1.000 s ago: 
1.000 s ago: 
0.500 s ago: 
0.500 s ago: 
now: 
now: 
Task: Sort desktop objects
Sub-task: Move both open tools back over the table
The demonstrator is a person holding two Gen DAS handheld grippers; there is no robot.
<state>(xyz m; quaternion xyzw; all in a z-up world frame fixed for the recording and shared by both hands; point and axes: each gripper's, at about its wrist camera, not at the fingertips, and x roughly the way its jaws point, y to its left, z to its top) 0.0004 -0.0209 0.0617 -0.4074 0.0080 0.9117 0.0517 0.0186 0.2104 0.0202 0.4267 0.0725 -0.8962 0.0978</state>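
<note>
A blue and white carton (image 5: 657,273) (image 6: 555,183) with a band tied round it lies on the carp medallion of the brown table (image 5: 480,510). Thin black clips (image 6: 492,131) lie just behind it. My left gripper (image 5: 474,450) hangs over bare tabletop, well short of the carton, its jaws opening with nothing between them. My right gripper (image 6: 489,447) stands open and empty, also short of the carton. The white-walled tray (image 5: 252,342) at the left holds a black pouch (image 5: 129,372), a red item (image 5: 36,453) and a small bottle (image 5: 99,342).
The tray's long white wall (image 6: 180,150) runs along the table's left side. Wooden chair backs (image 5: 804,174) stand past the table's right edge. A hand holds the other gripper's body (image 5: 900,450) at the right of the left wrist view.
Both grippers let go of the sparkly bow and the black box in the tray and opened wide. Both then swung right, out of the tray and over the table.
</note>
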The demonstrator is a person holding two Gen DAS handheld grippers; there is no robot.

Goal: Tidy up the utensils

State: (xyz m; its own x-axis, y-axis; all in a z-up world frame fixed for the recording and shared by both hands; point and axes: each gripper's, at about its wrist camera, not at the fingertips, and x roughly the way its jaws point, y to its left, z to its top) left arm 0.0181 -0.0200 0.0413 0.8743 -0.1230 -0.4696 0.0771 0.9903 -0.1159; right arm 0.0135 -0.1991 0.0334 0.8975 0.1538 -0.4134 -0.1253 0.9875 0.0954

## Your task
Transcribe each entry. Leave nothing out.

## Answer to this task
1.000 s ago: 
1.000 s ago: 
0.500 s ago: 
0.500 s ago: 
now: 
now: 
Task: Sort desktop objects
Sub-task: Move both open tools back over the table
The demonstrator is a person holding two Gen DAS handheld grippers; there is no robot.
<state>(xyz m; quaternion xyzw; all in a z-up world frame fixed for the recording and shared by both hands; point and axes: each gripper's, at about its wrist camera, not at the fingertips, and x roughly the way its jaws point, y to its left, z to its top) 0.0004 -0.0209 0.0617 -0.4074 0.0080 0.9117 0.0517 0.0186 0.2104 0.0202 0.4267 0.0725 -0.8962 0.0978</state>
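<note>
A blue and white carton (image 5: 657,273) (image 6: 555,183) with a band tied round it lies on the carp medallion of the brown table (image 5: 480,510). Thin black clips (image 6: 492,131) lie just behind it. My left gripper (image 5: 474,450) hangs over bare tabletop, well short of the carton, its jaws opening with nothing between them. My right gripper (image 6: 489,447) stands open and empty, also short of the carton. The white-walled tray (image 5: 252,342) at the left holds a black pouch (image 5: 129,372), a red item (image 5: 36,453) and a small bottle (image 5: 99,342).
The tray's long white wall (image 6: 180,150) runs along the table's left side. Wooden chair backs (image 5: 804,174) stand past the table's right edge. A hand holds the other gripper's body (image 5: 900,450) at the right of the left wrist view.
Both grippers let go of the sparkly bow and the black box in the tray and opened wide. Both then swung right, out of the tray and over the table.
</note>
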The demonstrator is a person holding two Gen DAS handheld grippers; there is no robot.

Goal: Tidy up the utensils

State: (xyz m; its own x-axis, y-axis; all in a z-up world frame fixed for the recording and shared by both hands; point and axes: each gripper's, at about its wrist camera, not at the fingertips, and x roughly the way its jaws point, y to its left, z to its top) left arm 0.0181 -0.0200 0.0413 0.8743 -0.1230 -0.4696 0.0771 0.9903 -0.1159; right arm 0.0135 -0.1991 0.0334 0.8975 0.1538 -0.4134 -0.1253 0.9875 0.0954

No additional output is required for this exercise.